- What is expected -
Using the records provided below, locate and copy each line that contains the word "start".

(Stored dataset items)
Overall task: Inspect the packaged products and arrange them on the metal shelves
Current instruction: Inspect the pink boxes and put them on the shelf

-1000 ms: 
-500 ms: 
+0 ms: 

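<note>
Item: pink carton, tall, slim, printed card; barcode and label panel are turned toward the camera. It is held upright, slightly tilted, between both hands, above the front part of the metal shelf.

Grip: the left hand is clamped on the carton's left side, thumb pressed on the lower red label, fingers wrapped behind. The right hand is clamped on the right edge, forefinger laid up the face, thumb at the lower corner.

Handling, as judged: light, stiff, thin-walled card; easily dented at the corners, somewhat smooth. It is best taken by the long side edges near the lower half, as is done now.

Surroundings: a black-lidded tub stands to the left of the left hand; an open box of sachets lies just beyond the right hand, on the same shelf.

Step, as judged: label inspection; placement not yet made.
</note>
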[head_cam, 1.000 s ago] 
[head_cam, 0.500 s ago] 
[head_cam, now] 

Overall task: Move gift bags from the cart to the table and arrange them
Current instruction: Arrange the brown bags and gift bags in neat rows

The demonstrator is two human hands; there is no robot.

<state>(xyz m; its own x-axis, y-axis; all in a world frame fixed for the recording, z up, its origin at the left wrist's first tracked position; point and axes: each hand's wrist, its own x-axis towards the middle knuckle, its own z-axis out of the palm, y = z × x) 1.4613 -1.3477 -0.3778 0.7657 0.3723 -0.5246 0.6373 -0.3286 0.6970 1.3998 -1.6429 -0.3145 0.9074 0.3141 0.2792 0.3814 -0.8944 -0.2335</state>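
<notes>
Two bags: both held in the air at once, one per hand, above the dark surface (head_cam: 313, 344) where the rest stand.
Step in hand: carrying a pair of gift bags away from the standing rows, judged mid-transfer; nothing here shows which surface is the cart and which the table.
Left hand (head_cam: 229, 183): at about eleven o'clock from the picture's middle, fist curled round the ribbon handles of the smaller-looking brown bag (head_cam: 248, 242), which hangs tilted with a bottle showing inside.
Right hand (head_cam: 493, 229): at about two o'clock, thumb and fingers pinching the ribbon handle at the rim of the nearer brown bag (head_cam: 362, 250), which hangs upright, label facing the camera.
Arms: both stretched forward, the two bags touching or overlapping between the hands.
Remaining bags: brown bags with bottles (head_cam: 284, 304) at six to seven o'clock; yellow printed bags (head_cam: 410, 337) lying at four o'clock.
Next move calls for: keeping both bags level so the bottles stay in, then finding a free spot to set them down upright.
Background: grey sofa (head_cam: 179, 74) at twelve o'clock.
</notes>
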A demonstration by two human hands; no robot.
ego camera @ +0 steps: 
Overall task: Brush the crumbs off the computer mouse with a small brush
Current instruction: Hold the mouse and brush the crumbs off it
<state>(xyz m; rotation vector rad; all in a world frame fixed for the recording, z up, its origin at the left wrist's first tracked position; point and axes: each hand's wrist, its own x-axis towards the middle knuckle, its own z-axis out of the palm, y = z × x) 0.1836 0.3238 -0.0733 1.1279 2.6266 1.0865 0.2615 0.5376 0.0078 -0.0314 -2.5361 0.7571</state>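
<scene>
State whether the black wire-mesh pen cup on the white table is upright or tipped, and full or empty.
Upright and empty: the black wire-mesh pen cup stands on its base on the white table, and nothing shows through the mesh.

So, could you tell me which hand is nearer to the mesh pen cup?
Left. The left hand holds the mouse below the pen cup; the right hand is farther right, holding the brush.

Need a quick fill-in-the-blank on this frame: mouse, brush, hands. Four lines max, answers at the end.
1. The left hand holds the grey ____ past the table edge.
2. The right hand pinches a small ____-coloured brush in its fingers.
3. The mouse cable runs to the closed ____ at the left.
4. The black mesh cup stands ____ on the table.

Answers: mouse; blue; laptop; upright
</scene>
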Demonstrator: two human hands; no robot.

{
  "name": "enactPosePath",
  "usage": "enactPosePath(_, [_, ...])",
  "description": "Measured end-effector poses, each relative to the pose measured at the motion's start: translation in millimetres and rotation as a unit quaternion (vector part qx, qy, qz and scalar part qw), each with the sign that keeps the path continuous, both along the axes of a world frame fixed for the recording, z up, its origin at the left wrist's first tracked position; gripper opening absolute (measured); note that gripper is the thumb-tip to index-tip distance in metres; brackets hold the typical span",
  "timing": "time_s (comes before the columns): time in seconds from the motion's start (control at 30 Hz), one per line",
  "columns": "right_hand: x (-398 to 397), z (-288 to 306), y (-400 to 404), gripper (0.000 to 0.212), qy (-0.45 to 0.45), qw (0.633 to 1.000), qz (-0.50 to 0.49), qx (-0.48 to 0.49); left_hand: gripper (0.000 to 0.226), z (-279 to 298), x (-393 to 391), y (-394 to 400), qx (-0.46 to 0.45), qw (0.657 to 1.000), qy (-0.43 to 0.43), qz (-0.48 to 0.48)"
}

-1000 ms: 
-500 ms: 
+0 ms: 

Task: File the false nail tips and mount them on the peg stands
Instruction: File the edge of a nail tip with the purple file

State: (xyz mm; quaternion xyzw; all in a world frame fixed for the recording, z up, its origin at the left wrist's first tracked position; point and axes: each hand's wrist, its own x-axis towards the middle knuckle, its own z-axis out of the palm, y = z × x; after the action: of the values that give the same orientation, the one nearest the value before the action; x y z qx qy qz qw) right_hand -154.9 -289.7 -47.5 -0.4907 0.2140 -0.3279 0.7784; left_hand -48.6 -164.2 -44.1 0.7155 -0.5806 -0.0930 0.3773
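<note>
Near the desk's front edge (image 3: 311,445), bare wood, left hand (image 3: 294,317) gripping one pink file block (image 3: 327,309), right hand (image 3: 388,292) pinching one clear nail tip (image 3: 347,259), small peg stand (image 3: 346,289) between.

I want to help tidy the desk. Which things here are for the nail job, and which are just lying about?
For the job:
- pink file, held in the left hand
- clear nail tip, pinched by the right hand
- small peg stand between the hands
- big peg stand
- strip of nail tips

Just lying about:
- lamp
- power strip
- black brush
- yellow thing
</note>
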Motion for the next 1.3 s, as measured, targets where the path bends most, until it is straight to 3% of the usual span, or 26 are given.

- Finished task -
  "description": "Measured end-effector poses, each relative to the pose measured at the motion's start: translation in millimetres and rotation as a unit quaternion (vector part qx, qy, qz and scalar part qw), each with the sign that keeps the path continuous, both along the axes of a world frame fixed for the recording, z up, its origin at the left wrist's first tracked position; gripper opening absolute (measured); note that gripper is the thumb-tip to index-tip distance in metres; brackets hold the typical span",
  "timing": "time_s (comes before the columns): time in seconds from the motion's start (control at 30 Hz), one per line",

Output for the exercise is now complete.